Mikey Bartley was one of the winners of The 2015 Next Challenge Grant. He is planning to cycle up a classic Tour de France mountain in the Alps, eight times in a row, on a bicycle with no gears.
Climbing Alpe d’huez on a track bike:
Crazy idea right?
by Mikey Bartley
So this month I set off on a crazy adventure to try climb Alpe d’Huez eight times on a bike that was built and designed to go round in circles on a track. Why eight times I hear you ask? Because eight times up Alpe d’Huez is the same feet climbed as Mt Everest. Well, it’s really 7.8 times up Alpe d’Huez to equal Everest but I rounded it up for a bit of fun.
I was inspired to do this challenge by a good friend of mine, Andy North, after he and his team rode up Mt Ventoux in 2015, in a challenge that they called ‘the race to space’. After seeing this and my dad doing a charity ride between Newcastle and Leeds I was determinded to do one myself. I sat down with Andy and his friend Ben and discussed ideas for potential challenges to attempt. The main topic of conversation was around fixed gear riding. It’s something I’ve enjoyed for a couple of years now and I wanted to integrate with my challenge.
After chatting with my friends, we decided that the iconic Alpe d’Huez would be an awesome location. All that was left to do was decide how to make it even more challenging. We were going to make it harder by riding on a fixed gear bike. It has a higher gear ratio than most normal road bikes, making the steeper parts of the climb even more difficult. To go all the way to Alpe d’Huez just to ride it once didn’t seem challenging enough though so I decided I’d try the climb eight times instead and ‘Everest’ it while I was there.
So once I had decided to climb Alpe d’Huez eight times on a fixie, there was the small matter of training for such a ride. Trying to fit all of this extra training alongside revising for law exams was extremly challenging but also lots of fun. I mixed gym work (Newcastle in winter is not great for longer rides) with riding to and from uni everyday. This, plus playing squash for a few hours a week, helped me with the cardio work that I needed to put in for the challenge.
I wanted to do this ride to raise money for cancer research. I have lost two grandparents to cancer and have an Aunt who is currently going through treatment for it.
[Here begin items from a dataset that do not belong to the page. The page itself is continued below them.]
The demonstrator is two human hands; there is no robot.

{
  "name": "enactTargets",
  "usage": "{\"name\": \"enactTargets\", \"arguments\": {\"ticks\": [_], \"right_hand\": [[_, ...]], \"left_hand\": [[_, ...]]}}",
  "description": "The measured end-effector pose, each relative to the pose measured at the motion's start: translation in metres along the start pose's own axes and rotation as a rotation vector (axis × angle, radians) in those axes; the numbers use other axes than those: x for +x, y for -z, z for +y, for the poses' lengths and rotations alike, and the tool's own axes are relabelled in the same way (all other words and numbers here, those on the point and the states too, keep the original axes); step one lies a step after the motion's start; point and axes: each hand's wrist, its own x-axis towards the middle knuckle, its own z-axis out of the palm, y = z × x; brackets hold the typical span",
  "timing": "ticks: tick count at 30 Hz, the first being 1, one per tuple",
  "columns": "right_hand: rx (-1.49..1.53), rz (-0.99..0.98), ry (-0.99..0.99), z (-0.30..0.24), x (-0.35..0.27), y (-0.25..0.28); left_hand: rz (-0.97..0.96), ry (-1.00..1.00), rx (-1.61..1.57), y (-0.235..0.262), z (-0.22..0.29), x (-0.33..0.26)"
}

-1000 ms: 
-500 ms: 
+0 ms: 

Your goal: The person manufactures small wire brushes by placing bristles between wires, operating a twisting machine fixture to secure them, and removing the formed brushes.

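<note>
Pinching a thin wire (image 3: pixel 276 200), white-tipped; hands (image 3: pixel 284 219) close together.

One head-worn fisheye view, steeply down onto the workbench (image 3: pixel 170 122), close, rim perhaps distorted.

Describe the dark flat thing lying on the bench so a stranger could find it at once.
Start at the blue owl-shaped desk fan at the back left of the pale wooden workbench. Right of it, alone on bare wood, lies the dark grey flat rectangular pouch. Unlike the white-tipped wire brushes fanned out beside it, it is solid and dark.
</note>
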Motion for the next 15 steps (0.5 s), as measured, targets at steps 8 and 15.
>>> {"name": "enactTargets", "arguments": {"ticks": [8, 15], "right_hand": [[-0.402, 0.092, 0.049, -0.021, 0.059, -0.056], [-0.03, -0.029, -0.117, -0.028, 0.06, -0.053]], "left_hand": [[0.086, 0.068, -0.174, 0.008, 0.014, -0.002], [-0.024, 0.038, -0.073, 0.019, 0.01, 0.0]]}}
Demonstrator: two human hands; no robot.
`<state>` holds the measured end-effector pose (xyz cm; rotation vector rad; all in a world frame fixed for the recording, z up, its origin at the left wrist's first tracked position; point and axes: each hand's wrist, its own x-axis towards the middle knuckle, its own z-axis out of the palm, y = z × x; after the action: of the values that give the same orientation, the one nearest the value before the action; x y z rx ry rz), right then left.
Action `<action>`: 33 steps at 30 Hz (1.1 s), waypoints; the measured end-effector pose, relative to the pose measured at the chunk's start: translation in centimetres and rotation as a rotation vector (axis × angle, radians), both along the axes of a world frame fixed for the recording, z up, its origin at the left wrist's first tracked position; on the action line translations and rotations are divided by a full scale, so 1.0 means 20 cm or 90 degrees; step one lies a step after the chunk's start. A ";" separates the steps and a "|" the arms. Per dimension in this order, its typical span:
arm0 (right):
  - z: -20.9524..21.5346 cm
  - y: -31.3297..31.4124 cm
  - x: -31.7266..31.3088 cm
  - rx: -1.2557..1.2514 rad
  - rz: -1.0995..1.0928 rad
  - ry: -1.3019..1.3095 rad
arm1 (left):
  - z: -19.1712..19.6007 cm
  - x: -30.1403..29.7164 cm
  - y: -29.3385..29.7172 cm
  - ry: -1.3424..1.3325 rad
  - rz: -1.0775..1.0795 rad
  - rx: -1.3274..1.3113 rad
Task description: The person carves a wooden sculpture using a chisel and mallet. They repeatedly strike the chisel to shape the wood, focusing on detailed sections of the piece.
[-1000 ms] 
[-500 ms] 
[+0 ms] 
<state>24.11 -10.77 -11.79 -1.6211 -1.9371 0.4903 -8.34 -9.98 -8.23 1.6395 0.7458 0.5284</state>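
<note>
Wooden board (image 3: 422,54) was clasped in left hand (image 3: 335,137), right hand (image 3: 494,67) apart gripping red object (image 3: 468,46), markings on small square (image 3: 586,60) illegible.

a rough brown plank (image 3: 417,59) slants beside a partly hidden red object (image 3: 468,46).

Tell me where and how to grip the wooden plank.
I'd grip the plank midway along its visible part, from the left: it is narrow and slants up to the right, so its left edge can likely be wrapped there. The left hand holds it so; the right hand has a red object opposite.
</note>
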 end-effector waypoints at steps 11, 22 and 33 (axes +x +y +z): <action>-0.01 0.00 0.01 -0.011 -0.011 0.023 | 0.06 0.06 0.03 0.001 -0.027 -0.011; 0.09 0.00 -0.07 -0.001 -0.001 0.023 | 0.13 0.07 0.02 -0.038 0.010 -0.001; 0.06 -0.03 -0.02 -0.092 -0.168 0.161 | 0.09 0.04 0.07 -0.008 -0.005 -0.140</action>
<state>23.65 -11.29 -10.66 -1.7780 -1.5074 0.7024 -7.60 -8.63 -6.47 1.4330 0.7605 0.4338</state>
As such, this cause and charity are very close to my heart.
Lastly, I would like to thank my sponsors for their support with this awesome challenge. People like Tim Moss and the other adventurers and members of the public who – through this grant – are helping young people explore the world. Also my accomodation for the week at a beautiful place on Alpe d’huez called Chalet Ribot which is on turn 12 out of the famous 21, who have been able to support me with any questions I have had. I have also received some bamboo clothing from Richard who runs Canoe Trail which is perfect for training. In addition to this I would like to thank all the people who have sponsored me on my Just Giving page, especially my Dad who has been very helpful in setting up my bike and the planning of the trip.